The two kings hated each other with a true and everlasting hatred, and the same may be said of their followers or people.
A day of rejoicing came at last, though, to the poor white slaves, and that was when the island scout had bravely forced his way into camp, and given them news of their officer Harry.
Then the king their master got word, somehow or other, of all the prosperity of honest Googagoo, and determined at once that he would make war upon him and utterly spoil and harry him.
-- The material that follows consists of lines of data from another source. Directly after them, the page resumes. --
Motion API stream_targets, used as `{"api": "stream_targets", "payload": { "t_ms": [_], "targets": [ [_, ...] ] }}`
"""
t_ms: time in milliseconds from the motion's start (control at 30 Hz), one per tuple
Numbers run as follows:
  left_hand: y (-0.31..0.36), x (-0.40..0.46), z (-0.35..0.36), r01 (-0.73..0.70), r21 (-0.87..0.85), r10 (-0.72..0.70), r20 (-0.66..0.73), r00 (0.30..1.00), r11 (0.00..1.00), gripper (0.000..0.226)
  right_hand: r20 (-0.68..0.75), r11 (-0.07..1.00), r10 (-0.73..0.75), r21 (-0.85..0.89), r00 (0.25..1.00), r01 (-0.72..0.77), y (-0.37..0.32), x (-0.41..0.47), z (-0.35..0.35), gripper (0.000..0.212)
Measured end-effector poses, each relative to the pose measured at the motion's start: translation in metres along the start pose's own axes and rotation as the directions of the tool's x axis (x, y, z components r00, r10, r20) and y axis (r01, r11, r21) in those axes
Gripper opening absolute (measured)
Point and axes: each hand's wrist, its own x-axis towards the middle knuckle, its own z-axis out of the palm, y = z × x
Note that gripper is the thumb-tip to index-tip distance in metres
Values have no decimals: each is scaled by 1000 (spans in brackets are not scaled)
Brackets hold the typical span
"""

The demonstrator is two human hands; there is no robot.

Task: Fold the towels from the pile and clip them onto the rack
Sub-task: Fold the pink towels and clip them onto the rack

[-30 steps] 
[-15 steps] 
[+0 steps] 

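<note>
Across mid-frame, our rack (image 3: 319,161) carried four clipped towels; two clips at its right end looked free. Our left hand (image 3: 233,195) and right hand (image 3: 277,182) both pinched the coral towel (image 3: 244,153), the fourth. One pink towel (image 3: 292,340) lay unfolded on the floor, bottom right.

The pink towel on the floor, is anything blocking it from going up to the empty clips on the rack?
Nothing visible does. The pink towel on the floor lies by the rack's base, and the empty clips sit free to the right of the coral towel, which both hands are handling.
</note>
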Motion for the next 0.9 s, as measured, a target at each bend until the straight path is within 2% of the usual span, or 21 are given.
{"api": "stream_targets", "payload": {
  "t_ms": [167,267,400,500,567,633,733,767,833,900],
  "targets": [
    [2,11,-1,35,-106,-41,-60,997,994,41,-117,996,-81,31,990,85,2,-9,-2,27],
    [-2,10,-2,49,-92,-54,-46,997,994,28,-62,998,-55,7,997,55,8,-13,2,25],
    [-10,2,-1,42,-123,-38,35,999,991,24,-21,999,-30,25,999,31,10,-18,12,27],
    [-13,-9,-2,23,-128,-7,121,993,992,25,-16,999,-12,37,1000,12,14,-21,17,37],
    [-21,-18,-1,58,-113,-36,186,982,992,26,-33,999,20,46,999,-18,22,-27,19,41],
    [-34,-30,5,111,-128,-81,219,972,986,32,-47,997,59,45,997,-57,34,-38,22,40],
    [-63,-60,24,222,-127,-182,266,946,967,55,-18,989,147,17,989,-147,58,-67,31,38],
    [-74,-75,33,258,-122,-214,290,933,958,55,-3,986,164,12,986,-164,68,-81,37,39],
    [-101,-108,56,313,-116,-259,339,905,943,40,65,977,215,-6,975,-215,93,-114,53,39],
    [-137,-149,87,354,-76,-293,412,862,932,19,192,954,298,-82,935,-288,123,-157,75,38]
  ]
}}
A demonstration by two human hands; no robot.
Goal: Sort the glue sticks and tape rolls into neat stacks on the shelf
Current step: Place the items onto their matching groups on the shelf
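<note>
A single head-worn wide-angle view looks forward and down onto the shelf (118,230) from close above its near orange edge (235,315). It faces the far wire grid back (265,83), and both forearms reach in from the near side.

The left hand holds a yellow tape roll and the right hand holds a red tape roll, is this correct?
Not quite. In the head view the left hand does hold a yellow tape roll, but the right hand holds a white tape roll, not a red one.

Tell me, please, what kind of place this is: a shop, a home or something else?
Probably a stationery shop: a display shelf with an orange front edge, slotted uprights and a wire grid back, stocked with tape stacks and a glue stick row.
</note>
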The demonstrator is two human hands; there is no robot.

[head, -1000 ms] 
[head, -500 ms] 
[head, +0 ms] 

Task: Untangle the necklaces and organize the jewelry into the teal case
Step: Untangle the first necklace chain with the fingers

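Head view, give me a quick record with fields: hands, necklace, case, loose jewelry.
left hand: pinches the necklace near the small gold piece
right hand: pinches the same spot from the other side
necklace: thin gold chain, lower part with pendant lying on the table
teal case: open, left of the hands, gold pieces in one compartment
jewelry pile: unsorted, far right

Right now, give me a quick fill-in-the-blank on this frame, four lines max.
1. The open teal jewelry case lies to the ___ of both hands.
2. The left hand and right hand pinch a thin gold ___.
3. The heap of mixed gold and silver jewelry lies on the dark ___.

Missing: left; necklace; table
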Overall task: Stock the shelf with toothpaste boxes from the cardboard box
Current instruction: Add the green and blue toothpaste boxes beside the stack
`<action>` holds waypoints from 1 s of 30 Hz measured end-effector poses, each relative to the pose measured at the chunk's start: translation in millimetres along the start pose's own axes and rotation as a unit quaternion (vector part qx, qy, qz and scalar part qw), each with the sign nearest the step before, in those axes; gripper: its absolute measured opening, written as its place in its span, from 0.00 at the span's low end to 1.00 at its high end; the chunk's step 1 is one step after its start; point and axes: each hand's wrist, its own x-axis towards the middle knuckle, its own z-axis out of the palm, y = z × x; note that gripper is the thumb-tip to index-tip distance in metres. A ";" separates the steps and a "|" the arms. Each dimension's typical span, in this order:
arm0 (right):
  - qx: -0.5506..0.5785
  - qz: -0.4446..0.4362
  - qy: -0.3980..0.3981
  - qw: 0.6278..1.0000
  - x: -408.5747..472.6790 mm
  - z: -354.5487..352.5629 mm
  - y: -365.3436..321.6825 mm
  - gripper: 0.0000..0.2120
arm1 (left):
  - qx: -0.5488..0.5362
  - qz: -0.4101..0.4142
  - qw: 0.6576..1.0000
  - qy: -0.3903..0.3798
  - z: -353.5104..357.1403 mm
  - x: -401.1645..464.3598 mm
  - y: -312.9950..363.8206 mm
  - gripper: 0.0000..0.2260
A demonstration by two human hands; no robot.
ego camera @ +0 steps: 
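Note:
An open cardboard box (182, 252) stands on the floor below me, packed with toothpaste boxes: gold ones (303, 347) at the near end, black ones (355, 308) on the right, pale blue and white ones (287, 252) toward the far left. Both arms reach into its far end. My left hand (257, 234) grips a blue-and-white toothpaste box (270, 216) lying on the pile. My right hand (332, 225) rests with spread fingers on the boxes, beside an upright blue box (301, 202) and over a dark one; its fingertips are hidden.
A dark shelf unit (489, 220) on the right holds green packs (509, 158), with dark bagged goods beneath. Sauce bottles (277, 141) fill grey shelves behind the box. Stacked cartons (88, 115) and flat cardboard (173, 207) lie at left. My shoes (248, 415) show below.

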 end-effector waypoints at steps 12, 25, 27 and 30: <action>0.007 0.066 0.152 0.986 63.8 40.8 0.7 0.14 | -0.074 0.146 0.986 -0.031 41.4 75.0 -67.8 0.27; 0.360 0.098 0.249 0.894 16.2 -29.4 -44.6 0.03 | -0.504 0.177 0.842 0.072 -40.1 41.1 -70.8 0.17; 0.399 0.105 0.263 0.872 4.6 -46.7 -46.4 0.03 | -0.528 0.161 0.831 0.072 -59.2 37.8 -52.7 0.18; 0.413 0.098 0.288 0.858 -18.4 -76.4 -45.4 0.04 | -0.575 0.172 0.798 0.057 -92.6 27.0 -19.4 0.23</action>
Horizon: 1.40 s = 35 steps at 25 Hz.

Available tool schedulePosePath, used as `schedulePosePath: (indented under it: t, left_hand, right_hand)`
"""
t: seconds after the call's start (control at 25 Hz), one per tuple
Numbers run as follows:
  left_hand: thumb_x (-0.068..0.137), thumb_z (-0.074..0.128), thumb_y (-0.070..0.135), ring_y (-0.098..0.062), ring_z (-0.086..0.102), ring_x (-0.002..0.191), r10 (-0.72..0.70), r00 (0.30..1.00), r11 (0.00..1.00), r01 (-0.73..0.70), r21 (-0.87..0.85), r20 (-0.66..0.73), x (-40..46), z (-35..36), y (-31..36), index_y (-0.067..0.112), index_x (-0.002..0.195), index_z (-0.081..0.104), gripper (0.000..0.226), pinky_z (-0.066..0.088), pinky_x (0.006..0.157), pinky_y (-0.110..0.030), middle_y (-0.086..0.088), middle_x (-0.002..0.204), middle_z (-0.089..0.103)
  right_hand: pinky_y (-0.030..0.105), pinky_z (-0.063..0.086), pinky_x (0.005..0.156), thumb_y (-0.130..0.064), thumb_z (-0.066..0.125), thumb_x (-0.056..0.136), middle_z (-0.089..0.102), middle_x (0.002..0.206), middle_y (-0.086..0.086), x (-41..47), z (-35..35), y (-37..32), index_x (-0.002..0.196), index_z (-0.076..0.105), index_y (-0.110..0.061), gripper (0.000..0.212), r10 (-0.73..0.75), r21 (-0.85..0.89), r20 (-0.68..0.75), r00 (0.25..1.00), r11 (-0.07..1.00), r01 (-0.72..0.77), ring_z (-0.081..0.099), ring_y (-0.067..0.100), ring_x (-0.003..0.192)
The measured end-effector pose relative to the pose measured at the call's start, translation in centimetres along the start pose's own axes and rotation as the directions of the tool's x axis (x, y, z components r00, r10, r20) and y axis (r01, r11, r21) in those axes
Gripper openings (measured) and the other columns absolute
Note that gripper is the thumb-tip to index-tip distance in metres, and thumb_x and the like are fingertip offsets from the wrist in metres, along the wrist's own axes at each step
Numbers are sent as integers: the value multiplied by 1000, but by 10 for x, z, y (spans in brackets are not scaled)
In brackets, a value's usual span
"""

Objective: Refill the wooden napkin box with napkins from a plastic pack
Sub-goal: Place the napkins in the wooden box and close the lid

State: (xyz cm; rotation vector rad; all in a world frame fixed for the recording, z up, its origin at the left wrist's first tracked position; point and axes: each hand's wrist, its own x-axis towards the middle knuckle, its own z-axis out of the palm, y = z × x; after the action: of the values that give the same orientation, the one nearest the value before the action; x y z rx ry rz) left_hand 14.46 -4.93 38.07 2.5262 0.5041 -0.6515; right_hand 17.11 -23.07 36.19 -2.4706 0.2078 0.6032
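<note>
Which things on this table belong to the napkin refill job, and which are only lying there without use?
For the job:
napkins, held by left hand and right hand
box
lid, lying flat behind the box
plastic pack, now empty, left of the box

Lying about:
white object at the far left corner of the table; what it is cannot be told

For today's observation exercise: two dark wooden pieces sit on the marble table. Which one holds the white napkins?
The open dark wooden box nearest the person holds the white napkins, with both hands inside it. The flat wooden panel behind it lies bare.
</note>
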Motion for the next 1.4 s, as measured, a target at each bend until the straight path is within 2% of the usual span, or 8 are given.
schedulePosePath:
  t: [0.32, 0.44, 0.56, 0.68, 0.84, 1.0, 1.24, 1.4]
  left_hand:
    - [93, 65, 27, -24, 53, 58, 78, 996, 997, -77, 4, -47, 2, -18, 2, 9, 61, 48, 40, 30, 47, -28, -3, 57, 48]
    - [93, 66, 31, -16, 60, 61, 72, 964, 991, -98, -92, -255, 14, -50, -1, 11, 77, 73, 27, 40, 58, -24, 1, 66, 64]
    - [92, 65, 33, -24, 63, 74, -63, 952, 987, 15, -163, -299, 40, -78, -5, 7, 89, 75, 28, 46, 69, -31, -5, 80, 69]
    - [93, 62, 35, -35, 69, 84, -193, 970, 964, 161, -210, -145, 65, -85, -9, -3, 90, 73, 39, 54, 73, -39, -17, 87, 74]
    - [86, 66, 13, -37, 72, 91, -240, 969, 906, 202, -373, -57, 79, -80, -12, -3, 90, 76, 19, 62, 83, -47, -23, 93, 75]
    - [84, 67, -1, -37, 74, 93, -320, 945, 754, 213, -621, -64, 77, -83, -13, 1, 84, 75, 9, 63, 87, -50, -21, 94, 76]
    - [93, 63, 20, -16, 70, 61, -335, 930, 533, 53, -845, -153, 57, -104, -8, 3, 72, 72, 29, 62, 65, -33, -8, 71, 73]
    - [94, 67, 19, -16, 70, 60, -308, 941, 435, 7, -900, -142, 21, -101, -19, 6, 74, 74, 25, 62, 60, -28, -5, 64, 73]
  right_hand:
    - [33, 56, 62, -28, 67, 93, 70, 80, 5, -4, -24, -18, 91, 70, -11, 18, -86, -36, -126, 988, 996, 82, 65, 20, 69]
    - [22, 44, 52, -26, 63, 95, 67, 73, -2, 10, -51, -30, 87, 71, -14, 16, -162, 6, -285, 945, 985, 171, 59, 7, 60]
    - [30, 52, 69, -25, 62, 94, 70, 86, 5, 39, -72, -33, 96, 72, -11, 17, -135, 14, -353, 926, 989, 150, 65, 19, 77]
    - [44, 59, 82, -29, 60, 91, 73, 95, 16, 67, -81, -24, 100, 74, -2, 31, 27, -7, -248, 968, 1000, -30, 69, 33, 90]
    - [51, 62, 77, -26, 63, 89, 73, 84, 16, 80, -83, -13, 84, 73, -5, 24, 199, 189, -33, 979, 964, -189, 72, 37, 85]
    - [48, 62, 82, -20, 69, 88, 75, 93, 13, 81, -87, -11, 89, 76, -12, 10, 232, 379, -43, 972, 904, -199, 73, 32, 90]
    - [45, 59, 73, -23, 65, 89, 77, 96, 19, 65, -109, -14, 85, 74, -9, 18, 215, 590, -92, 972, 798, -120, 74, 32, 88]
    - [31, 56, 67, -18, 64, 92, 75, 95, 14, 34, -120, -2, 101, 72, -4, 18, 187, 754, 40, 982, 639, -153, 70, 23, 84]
So he called his men of war together, and made all preparations for the campaign which we have seen to end so disastrously for this ambitious monarch. He reckoned without his host in a manner of speaking—at all events he did not take King ’Ngaloo into account. He kept the sentinels on the hills and slipped away northwards at the dead of night.
Now ’Ngaloo had recently had a visit from a band of Somalis under the guidance of an Arab, who had brought him gifts of rum and beads. ’Ngaloo gave the beads to his wives to hang around their fat necks, their wrists, arms, and ankles, and his wives were happy in consequence, and even submitted with patience and smiles to be pulled around the palace tent by the king’s horrid tongs. But ’Ngaloo stuck to the rum.
He never knew quite clearly what he was about as long as his him lasted, but he was not a fool for all that; and when one day a sentinel reported that the towns and camp of Kara-Kara were very still and almost deserted—
“Oh!” said the king, “old Kara’s away after something. Ha! ha! ha! now is the chance for me! But I wonder where he has gone to.”
These rival kings had one thing in common, a certain superstition not unusual among some African potentates; they thought it unlucky to make war the one upon the other without some cause. These causes, however, were easily found; if they could not be found, then they could be manufactured for the occasion.
’Ngaloo determined to manufacture one now. So he went to bed, not to sleep, for he ordered his prime minister to squat on the floor close to his dais and hand him rum as he wanted it.
’Ngaloo preferred drinking like this, it saved him the trouble of tumbling about.